Microsoft Corp. and its antitrust foes in the state and federal governments reached an incremental deadline Friday in their efforts to settle the landmark legal bout outside of a U.S. courtroom.
District Court Judge Colleen Kollar-Kotelly ordered Microsoft into intense settlement talks with the U.S. Department of Justice (DOJ) and the 18 state attorneys general last month. At the time, she set a deadline of Oct. 12 to work out an agreement on their own or bring in a mediator to help pilot the software maker and the government to a settlement in the next three weeks. With the first deadline now here, most legal and industry experts say there is little chance that the two sides will reach a consensus to end the 5-year-old legal battle.
"I would be really surprised if they announced a settlement," said Dana Hayter, an attorney with Fenwick & West, and former antitrust lawyer with the DOJ in San Francisco.
Jim Desler, a Microsoft legal spokesman, would not comment Thursday on whether any progress in the ongoing settlement talks would be announced. He also declined to comment on the status or content of any talks currently under way.
Microsoft and the government plaintiffs will meet today in a scheduled conference with Kollar-Kotelly to update the court on the settlement efforts. The two sides are also expected to offer names of potential mediators to take over the discussions, or the court will appoint one.
Ernest Gellhorn, an antitrust professor at George Mason University Law School, who closely follows the case, agreed that there is little chance for the case to end out of court. "It could happen, but it would be a surprise," he said.
Besides offering little signs that the software maker and the government are coming to terms, Gellhorn noted that the two sides have already tried a similar settlement effort with no luck. In April 2000, before District Court Judge Thomas Penfield Jackson delivered his original ruling that Microsoft had illegally used its monopoly of the operating system to hurt competitors in other markets, the case had been sent into negotiations under the watch of 7th Circuit Court of Appeals Chief Judge Richard Posner, a legal expert lauded by his peers.
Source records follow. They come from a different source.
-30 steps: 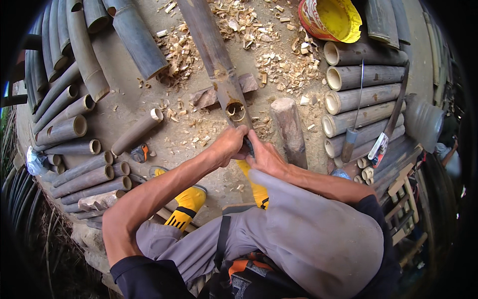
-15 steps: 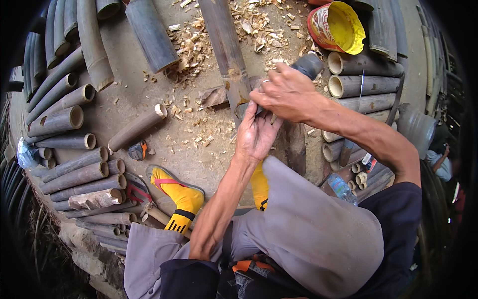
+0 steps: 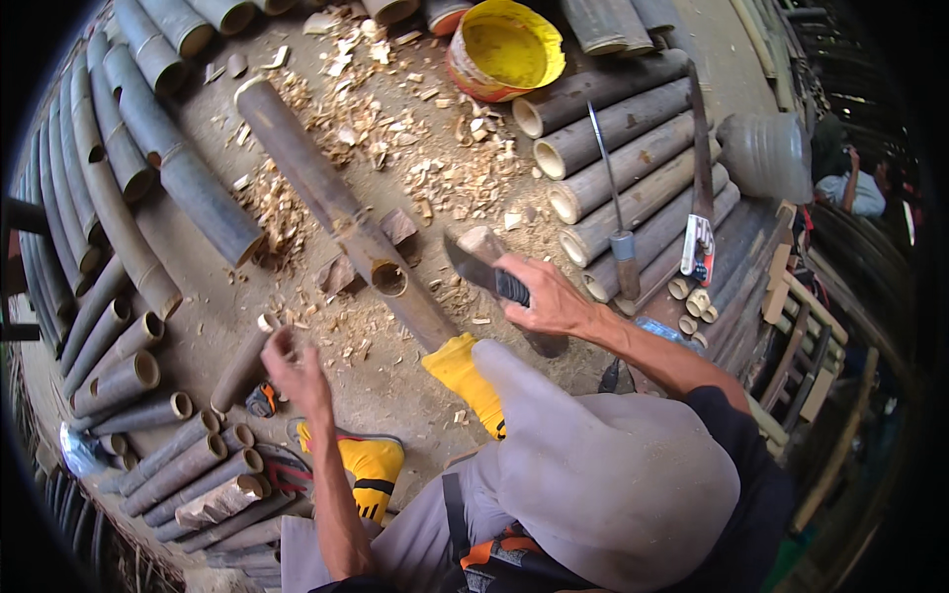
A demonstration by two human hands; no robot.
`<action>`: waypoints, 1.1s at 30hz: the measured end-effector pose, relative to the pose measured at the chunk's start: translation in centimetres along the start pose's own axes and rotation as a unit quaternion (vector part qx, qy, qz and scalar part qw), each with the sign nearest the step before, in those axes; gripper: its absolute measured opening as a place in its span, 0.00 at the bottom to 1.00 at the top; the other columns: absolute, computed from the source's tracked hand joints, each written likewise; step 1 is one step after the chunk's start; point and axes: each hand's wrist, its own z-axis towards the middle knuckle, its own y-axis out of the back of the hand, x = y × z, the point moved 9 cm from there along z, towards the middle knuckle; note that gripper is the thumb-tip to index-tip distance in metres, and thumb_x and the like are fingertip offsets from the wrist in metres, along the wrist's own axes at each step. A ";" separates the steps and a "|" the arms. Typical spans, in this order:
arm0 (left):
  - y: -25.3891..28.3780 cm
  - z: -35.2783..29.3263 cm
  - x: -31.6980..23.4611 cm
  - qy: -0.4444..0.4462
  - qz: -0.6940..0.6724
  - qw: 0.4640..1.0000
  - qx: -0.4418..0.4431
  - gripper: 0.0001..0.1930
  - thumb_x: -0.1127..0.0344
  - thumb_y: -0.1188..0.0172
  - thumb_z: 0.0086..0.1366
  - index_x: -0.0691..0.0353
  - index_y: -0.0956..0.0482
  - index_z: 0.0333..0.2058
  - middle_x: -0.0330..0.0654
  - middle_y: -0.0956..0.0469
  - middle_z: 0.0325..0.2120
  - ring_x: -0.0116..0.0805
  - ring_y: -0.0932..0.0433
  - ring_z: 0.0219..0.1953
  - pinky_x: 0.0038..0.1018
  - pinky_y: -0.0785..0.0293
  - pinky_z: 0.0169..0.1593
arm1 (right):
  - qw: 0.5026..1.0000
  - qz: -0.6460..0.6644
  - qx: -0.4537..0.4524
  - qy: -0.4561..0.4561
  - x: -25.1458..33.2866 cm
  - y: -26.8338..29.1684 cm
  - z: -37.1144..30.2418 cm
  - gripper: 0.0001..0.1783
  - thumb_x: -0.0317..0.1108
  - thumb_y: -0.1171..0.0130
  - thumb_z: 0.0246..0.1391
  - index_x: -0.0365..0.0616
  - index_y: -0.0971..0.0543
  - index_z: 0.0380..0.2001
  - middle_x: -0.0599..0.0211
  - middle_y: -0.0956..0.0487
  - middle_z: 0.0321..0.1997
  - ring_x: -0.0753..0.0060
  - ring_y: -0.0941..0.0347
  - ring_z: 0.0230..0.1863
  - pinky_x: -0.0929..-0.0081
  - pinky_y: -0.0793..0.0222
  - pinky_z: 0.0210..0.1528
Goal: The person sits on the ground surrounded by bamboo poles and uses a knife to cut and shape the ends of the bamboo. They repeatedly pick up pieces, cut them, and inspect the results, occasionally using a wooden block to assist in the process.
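Observation:
My right hand (image 3: pixel 550 296) grips a knife with a broad dark blade (image 3: pixel 469 265) and a black-wrapped handle. The blade points up and left, beside a pale wood block (image 3: pixel 482 243). On the left, my left hand (image 3: pixel 297 374), slightly blurred, has its fingers loosely apart over a short bamboo tube (image 3: pixel 240 368); contact with the tube is unclear. Between my hands a long bamboo pole (image 3: pixel 311 178) slants across the ground, with a hole cut into its side. My foot in a yellow sock (image 3: pixel 465 381) is at the pole's near end, and wood pieces (image 3: pixel 341 275) lie beneath its middle.
Pale shavings (image 3: pixel 450 178) cover the ground ahead. A yellow bucket (image 3: pixel 506 49) stands beyond them. Stacked bamboo tubes (image 3: pixel 623 148) lie at right, with a long thin-bladed tool (image 3: pixel 623 252) on top. More bamboo (image 3: pixel 203 193) and an orange-black tape measure (image 3: pixel 262 399) are at left.
My hands have come apart: the left moved left to the short tube, the right now holds the knife out to the right. The view has swung right, and the pole's hole now shows.

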 end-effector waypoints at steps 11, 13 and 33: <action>2.2 5.4 6.1 -0.044 0.330 0.933 0.134 0.34 0.71 0.31 0.42 0.54 0.28 0.53 0.46 0.27 0.50 0.47 0.31 0.56 0.43 0.40 0.60 | 0.878 -0.275 -0.353 -0.167 -16.6 19.7 -3.5 0.23 0.43 0.43 0.54 0.40 0.29 0.49 0.44 0.24 0.44 0.41 0.28 0.48 0.51 0.33 0.49; 3.6 6.0 4.6 -0.092 0.229 0.961 0.129 0.31 0.68 0.29 0.42 0.58 0.25 0.49 0.47 0.24 0.45 0.50 0.27 0.50 0.41 0.33 0.55 | 0.884 -0.291 -0.306 -0.202 -18.6 21.4 -2.6 0.25 0.41 0.40 0.52 0.37 0.28 0.49 0.45 0.24 0.46 0.42 0.29 0.49 0.54 0.34 0.51; -6.4 2.7 -11.4 0.213 -0.572 0.770 0.184 0.19 0.55 0.39 0.63 0.65 0.26 0.44 0.43 0.22 0.37 0.33 0.23 0.37 0.35 0.23 0.42 | 0.922 0.353 0.152 -0.035 5.1 -8.1 -0.4 0.36 0.45 0.37 0.53 0.40 0.35 0.61 0.56 0.23 0.47 0.70 0.24 0.43 0.72 0.28 0.47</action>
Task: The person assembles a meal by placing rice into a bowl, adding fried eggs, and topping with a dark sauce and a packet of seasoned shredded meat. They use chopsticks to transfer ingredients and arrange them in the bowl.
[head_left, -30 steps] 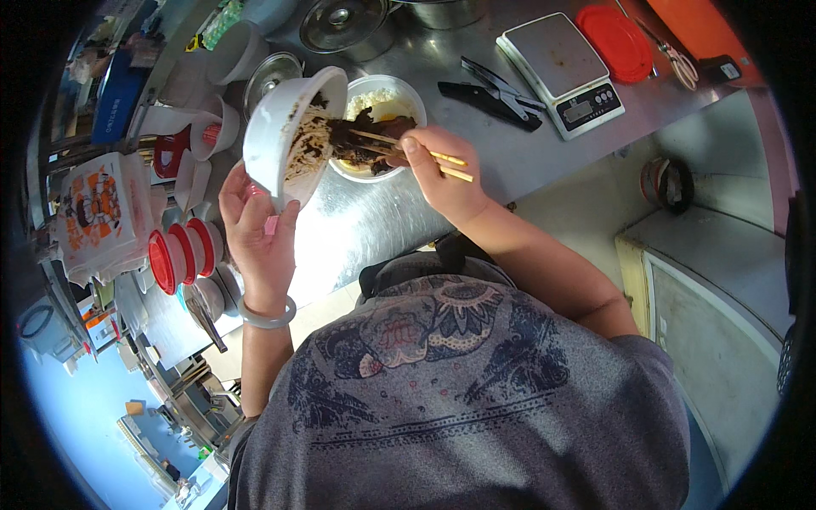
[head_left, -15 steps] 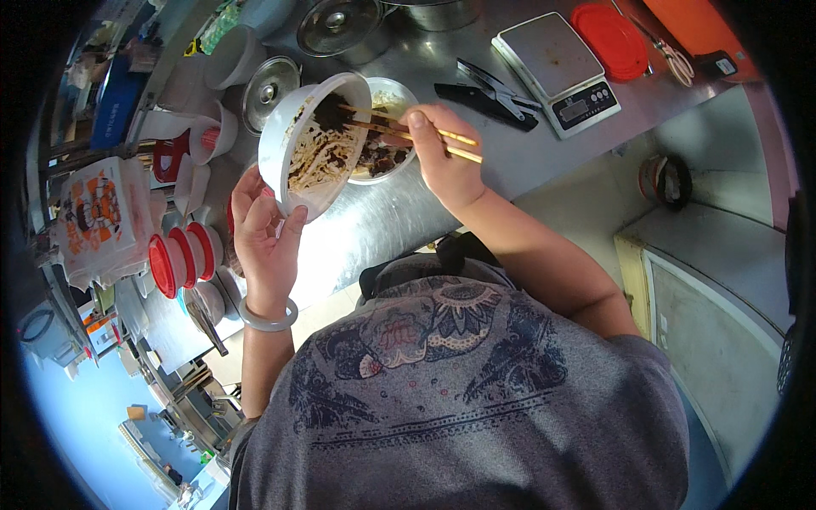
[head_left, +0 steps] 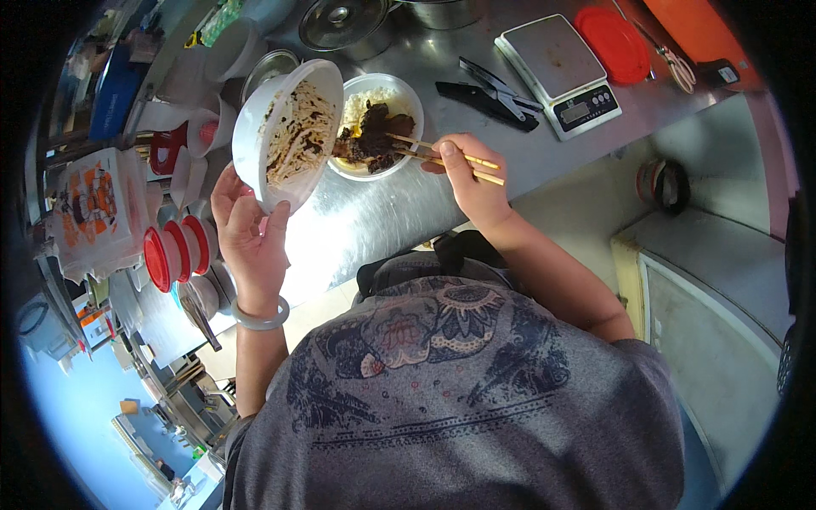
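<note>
My left hand (head_left: 255, 242) grips a white bowl (head_left: 255, 127) by its lower edge, tipped on its side so its mouth faces right. Dark sauce and bits streak its inner wall. Closed around a pair of chopsticks (head_left: 463, 161), my right hand (head_left: 472, 178) has their tips in dark food (head_left: 378, 140). That food lies over white rice (head_left: 378, 95) in a second round white bowl (head_left: 418, 110), which stands on the metal counter. A bit of yellow shows among the dark pieces.
Right of the bowls lie a black-handled tool (head_left: 489, 98), a kitchen scale (head_left: 561, 72), a red lid (head_left: 610, 44) and scissors (head_left: 680, 70). Lidded pots (head_left: 344, 25) stand behind. On the left are red-lidded tubs (head_left: 174, 251) and a stack of printed bags (head_left: 98, 208).
The held bowl has moved left and up, away from the bowl on the counter. The chopsticks have left it and moved down right; the dark clump they touched now lies on the rice.
</note>
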### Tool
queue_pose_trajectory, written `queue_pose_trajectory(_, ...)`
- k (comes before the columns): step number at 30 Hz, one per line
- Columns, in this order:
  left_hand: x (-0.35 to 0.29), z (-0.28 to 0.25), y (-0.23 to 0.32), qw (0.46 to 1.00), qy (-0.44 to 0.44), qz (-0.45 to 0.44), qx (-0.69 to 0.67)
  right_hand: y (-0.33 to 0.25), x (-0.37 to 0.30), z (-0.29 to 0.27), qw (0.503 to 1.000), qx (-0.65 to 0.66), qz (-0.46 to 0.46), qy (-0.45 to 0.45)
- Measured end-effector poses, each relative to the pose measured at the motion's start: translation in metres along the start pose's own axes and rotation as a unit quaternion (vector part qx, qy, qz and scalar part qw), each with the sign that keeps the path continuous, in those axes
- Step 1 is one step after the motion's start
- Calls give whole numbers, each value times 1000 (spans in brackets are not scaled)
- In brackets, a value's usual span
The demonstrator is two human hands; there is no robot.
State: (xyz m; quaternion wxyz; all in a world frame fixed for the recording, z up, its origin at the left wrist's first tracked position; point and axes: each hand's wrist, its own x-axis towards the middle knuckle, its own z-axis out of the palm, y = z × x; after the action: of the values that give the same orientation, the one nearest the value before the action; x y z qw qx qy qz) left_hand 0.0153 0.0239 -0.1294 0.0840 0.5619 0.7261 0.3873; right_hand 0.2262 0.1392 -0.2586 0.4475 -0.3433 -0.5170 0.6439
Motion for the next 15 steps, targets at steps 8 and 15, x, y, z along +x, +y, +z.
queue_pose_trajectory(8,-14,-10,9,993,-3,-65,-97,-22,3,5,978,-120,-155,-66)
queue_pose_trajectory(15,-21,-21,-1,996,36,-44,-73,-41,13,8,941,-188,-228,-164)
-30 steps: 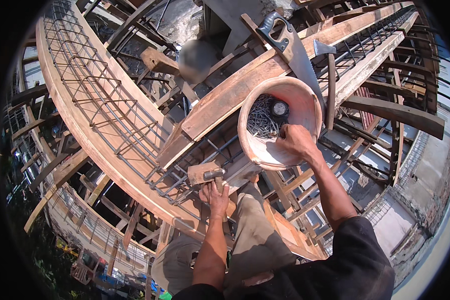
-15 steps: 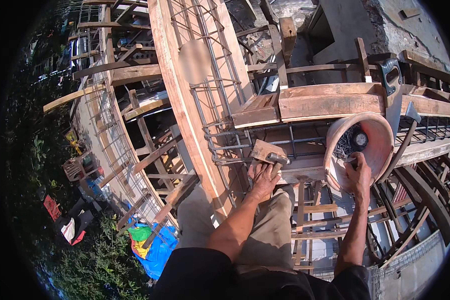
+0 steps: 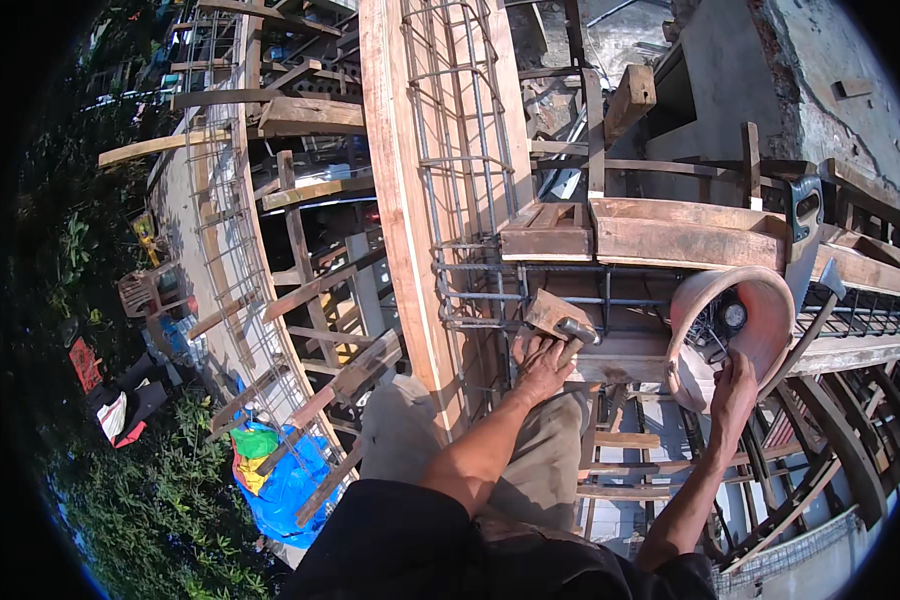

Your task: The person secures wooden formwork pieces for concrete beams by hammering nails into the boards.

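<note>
My left hand (image 3: 540, 368) is closed around the handle of a hammer (image 3: 576, 331), its dark metal head showing beyond my fingers. A small wooden block (image 3: 548, 311) sits against the same hand, just past the fingertips. To the right stands a worn, pale pinkish bucket (image 3: 683, 345), tilted with its mouth toward me. Several loose nails (image 3: 703, 325) and a round dark object, perhaps a tape measure (image 3: 734, 316), lie inside. At the bucket's near rim my right hand (image 3: 735, 388) has its fingers pinched together; what they hold is too small to make out.
A handsaw (image 3: 803, 225) and a hatchet (image 3: 828, 280) stand right of the bucket. Steel rebar cages (image 3: 470, 130) run inside long wooden formwork (image 3: 400, 200). Timber props and open gaps lie below. A blue tarp (image 3: 285, 490) is down at the left.
The view has shifted, so the whole scene sits further right and lower. My right hand has drawn back slightly toward the bucket's near rim. My left hand stays on the hammer.
</note>
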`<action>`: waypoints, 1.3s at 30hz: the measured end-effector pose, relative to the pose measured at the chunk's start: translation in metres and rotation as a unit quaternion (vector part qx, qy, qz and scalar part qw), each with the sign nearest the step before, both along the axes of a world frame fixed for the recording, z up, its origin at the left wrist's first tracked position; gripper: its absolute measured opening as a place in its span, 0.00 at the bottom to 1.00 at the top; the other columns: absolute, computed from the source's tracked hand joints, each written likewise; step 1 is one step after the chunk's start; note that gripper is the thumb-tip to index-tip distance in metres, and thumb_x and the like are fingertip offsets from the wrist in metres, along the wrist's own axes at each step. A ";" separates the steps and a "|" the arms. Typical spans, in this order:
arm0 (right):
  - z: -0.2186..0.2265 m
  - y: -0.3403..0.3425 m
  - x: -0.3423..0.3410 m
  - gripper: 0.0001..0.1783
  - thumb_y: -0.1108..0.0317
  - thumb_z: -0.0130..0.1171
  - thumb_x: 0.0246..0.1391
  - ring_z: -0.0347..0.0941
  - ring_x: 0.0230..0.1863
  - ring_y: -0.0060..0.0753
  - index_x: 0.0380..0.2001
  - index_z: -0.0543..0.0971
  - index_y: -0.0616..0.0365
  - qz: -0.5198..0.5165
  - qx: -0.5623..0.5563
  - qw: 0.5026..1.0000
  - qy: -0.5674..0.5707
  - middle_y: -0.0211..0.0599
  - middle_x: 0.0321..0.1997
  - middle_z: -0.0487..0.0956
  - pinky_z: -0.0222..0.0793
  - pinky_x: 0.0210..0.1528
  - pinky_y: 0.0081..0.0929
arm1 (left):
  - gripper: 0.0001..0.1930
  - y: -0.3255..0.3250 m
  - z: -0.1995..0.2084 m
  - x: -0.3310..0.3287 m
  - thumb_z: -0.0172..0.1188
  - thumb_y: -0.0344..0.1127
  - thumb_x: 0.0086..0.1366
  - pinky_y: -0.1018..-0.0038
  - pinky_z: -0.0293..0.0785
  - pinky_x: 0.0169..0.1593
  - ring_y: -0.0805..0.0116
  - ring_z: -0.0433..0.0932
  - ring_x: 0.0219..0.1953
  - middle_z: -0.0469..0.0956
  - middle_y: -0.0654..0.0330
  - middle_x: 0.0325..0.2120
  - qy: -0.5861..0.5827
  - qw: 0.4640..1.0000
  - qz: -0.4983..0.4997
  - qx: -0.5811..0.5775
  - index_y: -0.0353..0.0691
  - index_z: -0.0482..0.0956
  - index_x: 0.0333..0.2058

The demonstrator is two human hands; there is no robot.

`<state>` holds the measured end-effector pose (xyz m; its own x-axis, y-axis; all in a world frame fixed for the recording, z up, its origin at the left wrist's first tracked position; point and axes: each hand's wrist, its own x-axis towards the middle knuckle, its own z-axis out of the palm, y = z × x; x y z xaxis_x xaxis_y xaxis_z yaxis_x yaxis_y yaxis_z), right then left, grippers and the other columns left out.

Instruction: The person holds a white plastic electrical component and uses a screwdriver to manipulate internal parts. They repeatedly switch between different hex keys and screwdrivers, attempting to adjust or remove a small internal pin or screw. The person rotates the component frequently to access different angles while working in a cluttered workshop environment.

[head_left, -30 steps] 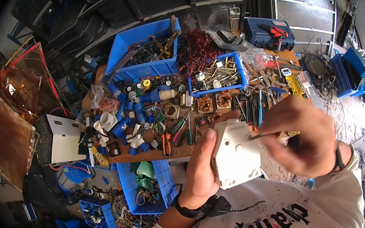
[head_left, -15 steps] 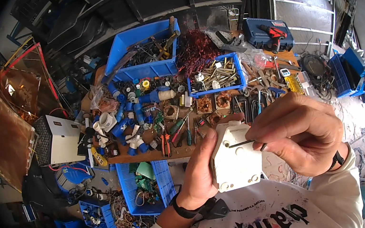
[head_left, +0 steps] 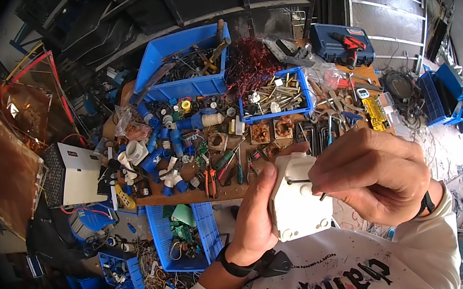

"To say he's extremely well regarded is an understatement," Hayter noted of Posner.
But despite Posner's long and heralded career teaching and practicing antitrust law, Posner ended nearly five months of closed-door discussion without a settlement. "He brought it very close to a conclusion," Gellhorn said. "I would say he went as far as humanly possible."
In his final statement as mediator, Posner wrote that his efforts "proved fruitless" because "it is apparent that the disagreements among the parties concerning the likely course, outcome, and consequences of continued litigation, as well as the implications and ramifications of alternative terms of settlement, are too deep-seated to be bridged."
As the case now is expected to proceed into new talks, it is again not expected that a settlement could bear fruit. In what Gellhorn called "reading the tea leaves," he suspects that Posner brought Microsoft and the DOJ to a potential settlement, but the federal government backed off when the then 19 state attorneys general would not agree to the set terms.
A similar rift could occur in the current negotiations. Already the state attorneys general from California and New York have said they could proceed with their own legal fight against Microsoft if they were not happy with the federal government's remedies. That statement came following the DOJ's decision to not pursue a break-up of Microsoft, one of the original remedies imposed on Microsoft that was overturned in June by the Court of Appeals for the District of Columbia. The Association for Competitive Technology (ACT), an industry trade group that has strong ties to Microsoft, said Tuesday that it has crafted a letter that it will give to state attorneys general next week at a meeting of the top state prosecutors. ACT said it is hoping to convince some of those that have signaled they would not go along with a DOJ settlement to reconsider, according to ACT spokesman Mark Blafkin.
Microsoft has exhausted most of its remaining avenues to appeal the landmark antitrust case. The U.S. Supreme Court Tuesday announced that it had rejected Microsoft's request for a review, offering no accompanying opinion.
If a settlement is still incomplete by the November deadline, Kollar-Kotelly has ordered the case back to trial where she will craft a remedy to impose on the software maker. If the case does proceed through Kollar-Kotelly's courtroom, Microsoft could then again try for an appeal.